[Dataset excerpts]
○ ○ ○ ○
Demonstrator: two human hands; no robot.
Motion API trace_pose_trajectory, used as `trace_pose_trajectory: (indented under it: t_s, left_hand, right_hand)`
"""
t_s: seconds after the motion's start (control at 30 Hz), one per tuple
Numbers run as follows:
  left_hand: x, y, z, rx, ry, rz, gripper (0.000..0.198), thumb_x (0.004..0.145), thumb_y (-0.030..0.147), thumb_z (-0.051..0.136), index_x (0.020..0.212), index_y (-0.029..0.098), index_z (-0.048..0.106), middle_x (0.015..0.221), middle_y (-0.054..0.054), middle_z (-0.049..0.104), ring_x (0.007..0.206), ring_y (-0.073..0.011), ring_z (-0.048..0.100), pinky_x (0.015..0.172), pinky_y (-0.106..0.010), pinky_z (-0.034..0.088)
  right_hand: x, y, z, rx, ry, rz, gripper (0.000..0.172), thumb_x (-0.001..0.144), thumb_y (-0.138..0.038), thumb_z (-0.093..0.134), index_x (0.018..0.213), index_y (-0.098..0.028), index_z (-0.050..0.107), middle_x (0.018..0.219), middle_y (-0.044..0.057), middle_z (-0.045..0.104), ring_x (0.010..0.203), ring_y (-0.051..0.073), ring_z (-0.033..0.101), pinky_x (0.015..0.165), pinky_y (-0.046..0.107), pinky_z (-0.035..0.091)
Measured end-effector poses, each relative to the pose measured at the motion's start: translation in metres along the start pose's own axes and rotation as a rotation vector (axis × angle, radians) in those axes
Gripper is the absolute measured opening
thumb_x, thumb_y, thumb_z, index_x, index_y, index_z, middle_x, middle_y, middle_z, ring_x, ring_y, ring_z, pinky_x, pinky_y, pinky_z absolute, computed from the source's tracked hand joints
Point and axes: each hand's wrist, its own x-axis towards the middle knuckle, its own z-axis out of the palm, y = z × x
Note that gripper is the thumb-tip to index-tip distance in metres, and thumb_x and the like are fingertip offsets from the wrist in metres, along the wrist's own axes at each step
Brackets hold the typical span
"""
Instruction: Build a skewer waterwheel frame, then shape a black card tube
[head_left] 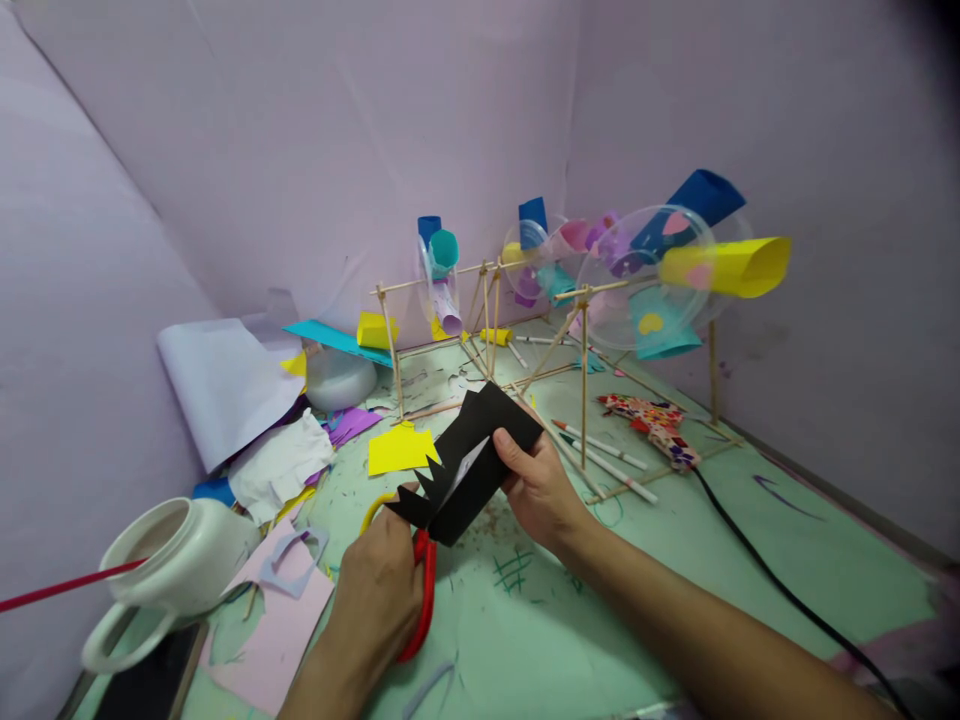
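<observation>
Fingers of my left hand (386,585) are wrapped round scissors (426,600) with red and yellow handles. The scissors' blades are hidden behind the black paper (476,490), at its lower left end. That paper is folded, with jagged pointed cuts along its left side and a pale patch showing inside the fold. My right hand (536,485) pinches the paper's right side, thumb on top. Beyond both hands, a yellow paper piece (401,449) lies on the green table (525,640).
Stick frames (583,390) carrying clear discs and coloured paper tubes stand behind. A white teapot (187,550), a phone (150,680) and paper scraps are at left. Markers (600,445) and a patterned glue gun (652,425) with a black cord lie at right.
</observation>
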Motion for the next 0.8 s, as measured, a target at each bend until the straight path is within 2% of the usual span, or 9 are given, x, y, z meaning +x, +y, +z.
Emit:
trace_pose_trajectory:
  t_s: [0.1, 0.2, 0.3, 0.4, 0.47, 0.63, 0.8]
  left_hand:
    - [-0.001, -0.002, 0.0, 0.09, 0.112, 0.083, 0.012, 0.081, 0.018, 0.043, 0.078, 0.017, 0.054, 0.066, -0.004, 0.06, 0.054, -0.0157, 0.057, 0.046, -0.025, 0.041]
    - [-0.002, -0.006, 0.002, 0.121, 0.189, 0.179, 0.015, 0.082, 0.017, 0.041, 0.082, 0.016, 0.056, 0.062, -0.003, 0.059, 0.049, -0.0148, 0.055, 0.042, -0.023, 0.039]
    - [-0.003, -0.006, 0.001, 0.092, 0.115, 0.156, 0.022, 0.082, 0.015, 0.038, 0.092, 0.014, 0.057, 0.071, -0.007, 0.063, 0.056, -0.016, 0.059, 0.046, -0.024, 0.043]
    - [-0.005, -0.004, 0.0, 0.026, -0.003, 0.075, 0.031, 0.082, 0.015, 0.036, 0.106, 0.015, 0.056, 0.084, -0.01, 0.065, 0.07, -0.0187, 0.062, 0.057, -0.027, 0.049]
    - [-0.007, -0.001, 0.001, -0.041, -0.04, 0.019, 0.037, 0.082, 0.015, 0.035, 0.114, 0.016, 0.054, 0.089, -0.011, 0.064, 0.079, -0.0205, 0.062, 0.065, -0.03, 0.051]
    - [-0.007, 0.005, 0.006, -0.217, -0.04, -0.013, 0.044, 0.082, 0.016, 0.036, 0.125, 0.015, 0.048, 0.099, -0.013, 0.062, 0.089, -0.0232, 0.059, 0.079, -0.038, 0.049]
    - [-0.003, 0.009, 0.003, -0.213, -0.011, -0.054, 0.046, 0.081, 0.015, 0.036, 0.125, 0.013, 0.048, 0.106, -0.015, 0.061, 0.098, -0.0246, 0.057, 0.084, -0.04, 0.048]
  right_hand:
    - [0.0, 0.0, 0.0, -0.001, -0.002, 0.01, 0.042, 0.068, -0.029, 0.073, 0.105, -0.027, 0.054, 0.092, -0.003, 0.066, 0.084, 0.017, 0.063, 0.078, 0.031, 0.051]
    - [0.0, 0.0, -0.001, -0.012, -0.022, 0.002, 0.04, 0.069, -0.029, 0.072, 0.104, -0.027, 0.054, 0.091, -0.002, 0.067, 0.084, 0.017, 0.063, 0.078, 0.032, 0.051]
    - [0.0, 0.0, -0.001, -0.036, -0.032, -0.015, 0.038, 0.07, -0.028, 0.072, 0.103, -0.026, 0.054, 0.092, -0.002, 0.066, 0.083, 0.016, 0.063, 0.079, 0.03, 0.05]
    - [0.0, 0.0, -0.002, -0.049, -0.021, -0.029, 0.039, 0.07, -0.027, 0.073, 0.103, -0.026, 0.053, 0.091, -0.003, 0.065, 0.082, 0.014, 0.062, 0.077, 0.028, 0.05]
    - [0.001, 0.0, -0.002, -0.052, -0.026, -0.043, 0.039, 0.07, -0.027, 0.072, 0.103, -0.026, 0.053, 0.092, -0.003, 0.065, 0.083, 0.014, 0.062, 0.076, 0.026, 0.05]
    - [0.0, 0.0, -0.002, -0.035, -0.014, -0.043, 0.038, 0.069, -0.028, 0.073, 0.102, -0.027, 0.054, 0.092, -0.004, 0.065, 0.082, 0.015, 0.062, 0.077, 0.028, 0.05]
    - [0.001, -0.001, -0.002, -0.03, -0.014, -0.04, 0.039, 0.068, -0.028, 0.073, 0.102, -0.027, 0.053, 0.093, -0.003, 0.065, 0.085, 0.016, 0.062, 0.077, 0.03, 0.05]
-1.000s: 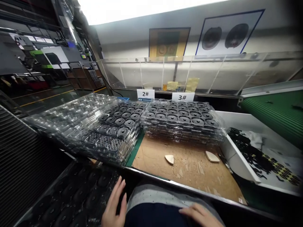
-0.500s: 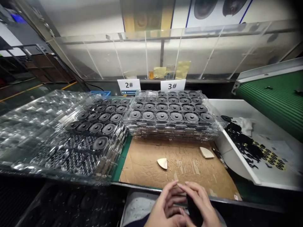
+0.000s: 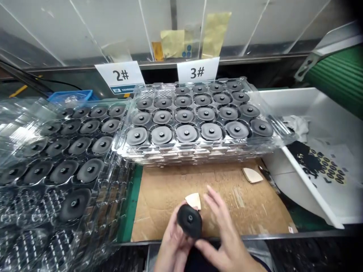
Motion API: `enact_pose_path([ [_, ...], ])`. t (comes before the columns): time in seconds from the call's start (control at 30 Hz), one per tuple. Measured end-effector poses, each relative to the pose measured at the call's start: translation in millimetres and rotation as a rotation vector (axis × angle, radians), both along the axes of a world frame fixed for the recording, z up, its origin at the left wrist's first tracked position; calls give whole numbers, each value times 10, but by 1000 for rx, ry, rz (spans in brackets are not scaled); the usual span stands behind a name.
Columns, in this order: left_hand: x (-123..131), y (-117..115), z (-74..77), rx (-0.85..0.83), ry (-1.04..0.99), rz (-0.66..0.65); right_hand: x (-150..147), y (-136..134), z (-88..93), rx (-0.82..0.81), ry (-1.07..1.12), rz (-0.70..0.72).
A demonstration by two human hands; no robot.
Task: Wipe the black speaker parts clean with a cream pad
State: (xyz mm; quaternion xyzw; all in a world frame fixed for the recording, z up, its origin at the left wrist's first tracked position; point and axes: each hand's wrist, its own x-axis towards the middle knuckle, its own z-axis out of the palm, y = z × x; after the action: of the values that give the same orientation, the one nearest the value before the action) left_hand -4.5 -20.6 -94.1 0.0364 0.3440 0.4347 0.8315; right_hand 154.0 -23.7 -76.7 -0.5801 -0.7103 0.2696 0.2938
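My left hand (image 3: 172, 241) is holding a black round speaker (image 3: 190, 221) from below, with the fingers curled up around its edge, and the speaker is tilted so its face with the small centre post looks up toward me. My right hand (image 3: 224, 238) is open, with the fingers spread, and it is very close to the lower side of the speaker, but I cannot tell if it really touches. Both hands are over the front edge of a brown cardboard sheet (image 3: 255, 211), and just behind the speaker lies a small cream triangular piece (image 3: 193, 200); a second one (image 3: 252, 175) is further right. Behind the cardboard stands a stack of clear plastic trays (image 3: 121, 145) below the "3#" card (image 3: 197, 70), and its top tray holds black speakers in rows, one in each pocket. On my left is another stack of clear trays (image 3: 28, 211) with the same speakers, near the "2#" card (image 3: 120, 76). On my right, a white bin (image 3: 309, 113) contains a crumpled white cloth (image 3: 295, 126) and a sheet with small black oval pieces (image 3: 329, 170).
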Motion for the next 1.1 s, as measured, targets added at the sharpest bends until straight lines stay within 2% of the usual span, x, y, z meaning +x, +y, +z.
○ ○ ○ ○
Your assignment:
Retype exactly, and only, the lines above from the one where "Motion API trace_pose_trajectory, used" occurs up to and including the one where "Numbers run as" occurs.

Output of the task:
Motion API trace_pose_trajectory, used as `trace_pose_trajectory: (indented under it: t_s, left_hand, right_hand)`
"""
t_s: seconds after the motion's start (control at 30 Hz), one per tuple
Numbers run as follows:

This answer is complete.